Bütün ışıklar söndürülerek hedefe doğru ilerlendi. Düşmanın devriye gemilerine yakalanmadan başarıyla birer birer mayınlar döküldü. Geri dönüş yolculuğu da bir o kadar tehlikeliydi. Daha önce dökülen mayınlar ve düşman gemileri de büyük bir tehdit oluşturuyordu. Başarıyla bu zor görev gerçekleştirildi.
On gün sonra 18 Mart 1915 günü düşman donanması saldırıya geçti. Savaş kontrollü olarak devam ederken beklenmedik bir olay gerçekleşti. Mayın kontrolünde temiz olduğu düşünülen Erenköy mevkiine yanaşan Fransız düşman zırhlılarından Bouvet, ilk mayına çarpan ve batan savaş gemisiydi.
Manevra yaparken Inflexible ve ardından Irresistable adlı İngiliz Savaş gemilerinin de mayına çarptıkları ve yan yatmakta oldukları rapor edildi. Üç büyük savaş zırhlısının kaybı (Bouvet, Irresistable, Ocean) ve dört tanesinin de ( Inflexible, Gaulois, Suffren, Agamemnon) ağır yaralanması ile düşman büyük güç kaybetmişti.
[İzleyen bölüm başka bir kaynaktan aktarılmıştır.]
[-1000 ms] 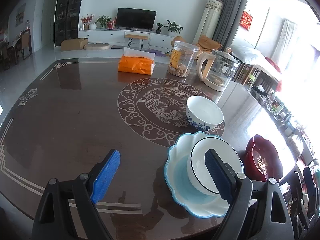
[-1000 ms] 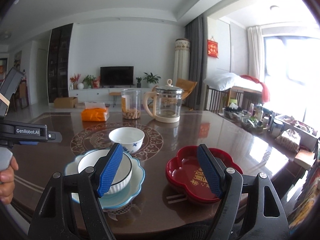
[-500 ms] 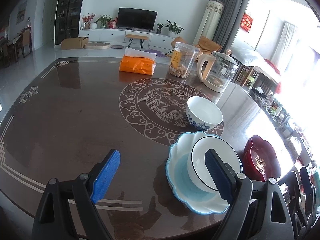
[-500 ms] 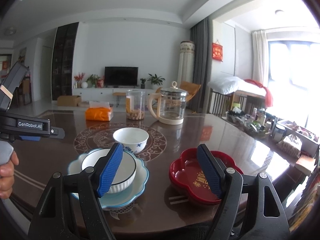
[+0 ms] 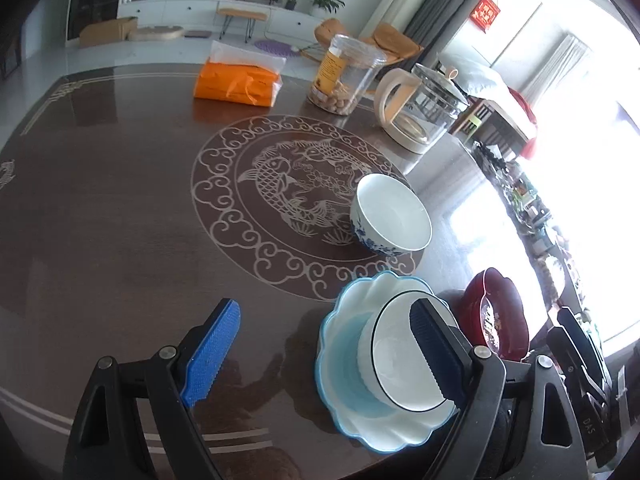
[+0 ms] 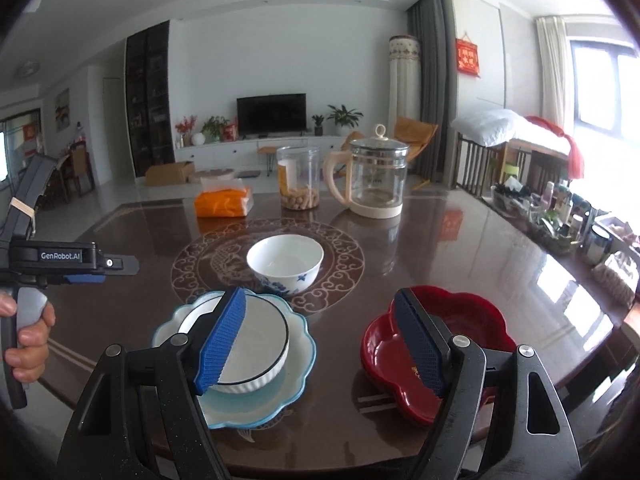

Nusrat'ın bu önemli görevi tarihi yeniden yazacaktı. Tarih değişecek, savaş uzayacak, bu topraklarda yeni bir ülkenin Cumhuriyetimizin tohumları atılacaktı.
İşte Nusrat ile başlayan bu dönüm noktası, Seyid Onbaşı, Ezineli Yahya Çavuş, 57. Alay, Arıburnu Savunması, Anafartalar Komutanı Mustafa Kemal'in ve silah arkadaşlarının üstün mücadelesi ve daha adını bilmediğimiz, sayamadığımız binlerce isimsiz kahramanın vatan sevgisi ile desteklenecek, 18 Mart 1915 ve 09 Ocak 1916'da Çanakkale'nin geçilemeyeceğini tüm dünyaya duyuracaktı.